Joseph Kony, Mike Daisey and the Fabrication of “Truth”
A couple of weeks ago, I (like many of you) watched Invisible Children’s “Kony 2012” video. Within a minute of viewing the video, I posted it on Facebook and shared it with several other friends. Based on my own newsfeed, I know I’m not alone in that. Yet as I read some of the disagreements to the video, I realized that I had been drawn in not by any reasoned, logical argument but by the film’s emotional tenor. In no time, my spirit of activism diminished to simple disillusionment.
Last week, the popular radio show “This American Life” found itself in a similar situation to Invisible Children. They aired an episode in January entitled “Mr. Daisey in the Apple Factory” that described conditions in the Chinese electronics factories that make the overwhelming majority of Apple products. Monologist Mike Daisey, who narrated the story (excerpted from his stage monologue The Agony and the Ecstasy of Steve Jobs, which was itself ostensibly adapted from Daisey’s experience observing these factories), claimed that it was 100 percent factual. The program retracted the episode last Thursday, the first time it has ever done so. On the follow-up episode detailing the retraction, host Ira Glass (sounding downright depressed) states that he and his producers realized that while Daisey did not lie about the practices, he lied about his own experience observing them.
Elsewhere in the episode, Daisey tells Glass that he regrets performing the monologue on the show “as journalism,” stating: “[I]t’s not journalism. It’s theater.” Daisey purports that though including small lies and untruths, he gets at an important human element in his story that pushes his audiences to do something about the problems facing Chinese workers.
I feel conflicted when I begin to consider Daisey’s intentions admirable: He’s been a real agent of change in the way we view Apple’s business practices but, despite his reliance on facts, it’s still impossible to ignore the fact that his presentation of them is duplicitous. Two major tenets of his monologues are that they are more than typical theatrical monologues—Daisey considers himself a “storyteller”—and that they contain a number of personal details. When he integrates the personal with the wholly invented (in this case being invented scenes that did not actually occur during his visit to China), he inculcates his audience into believing that something not entirely true is, actually, the truth. Like the Kony campaign, it initially gets an important message across: that these practices are bad so we should get rid of them. But, regardless of their intent, both instances obscure the real truth in such a way that takes away from these projects’ stated goals.

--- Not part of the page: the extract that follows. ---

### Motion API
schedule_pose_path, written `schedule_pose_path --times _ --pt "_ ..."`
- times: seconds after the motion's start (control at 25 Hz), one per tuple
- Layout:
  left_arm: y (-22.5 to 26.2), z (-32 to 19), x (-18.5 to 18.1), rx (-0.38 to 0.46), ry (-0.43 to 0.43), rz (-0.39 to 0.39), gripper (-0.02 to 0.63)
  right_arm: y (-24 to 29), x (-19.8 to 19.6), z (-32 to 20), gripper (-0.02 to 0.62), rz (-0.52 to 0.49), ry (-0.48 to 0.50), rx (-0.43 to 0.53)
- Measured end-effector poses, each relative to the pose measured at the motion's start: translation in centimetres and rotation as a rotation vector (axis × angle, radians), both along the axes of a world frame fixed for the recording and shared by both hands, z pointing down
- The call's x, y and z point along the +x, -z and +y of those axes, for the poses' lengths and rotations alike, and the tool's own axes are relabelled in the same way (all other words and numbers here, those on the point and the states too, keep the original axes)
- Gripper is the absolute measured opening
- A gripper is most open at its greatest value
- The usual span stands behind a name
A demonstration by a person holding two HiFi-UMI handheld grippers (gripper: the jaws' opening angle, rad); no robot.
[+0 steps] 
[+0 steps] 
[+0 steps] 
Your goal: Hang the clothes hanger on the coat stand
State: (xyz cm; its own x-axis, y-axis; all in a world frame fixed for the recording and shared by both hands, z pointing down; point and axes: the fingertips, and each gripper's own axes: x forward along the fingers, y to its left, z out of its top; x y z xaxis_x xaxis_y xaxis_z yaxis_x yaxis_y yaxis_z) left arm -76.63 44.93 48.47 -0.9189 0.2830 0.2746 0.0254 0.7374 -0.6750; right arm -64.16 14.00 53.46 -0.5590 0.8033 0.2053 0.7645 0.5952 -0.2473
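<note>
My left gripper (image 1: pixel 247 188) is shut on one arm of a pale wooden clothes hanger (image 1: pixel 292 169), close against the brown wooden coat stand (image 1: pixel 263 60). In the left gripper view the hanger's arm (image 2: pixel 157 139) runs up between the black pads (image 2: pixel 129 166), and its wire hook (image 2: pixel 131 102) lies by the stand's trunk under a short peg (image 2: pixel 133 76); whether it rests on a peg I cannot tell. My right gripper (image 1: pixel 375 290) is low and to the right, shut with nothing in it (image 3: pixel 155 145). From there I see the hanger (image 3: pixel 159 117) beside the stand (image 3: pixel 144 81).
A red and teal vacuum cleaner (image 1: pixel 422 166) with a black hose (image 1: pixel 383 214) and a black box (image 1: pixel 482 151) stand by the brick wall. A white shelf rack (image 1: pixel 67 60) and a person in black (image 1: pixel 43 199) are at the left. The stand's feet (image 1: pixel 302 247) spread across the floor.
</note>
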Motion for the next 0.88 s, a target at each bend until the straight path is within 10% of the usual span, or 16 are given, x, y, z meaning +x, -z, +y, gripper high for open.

Whether defining a project as art or activism, it’s important for its creators to consider how audiences will view and understand that project. Good intentions, in a scenario like those detailed in this column, are great but meaningless if they are packaged with an element of fabrication or a lack of clarity. Based on the success of the Kony video in terms of YouTube hits alone, I feel like the viral advocacy method might be here to stay. And so, it is the responsibility of those advocates to provide audiences with clear, factual evidence; if there are elements of fiction, I don’t see why these artists cannot acknowledge it with a disclaimer or another similar note—the fictitious has its own important place in depicting the truth. More importantly, as viewers and potential sharers of these future campaigns, it is on us to engage with them and assess their honesty and possibility for deception. If we don’t, we put ourselves at risk to be duped. And that gets us nowhere.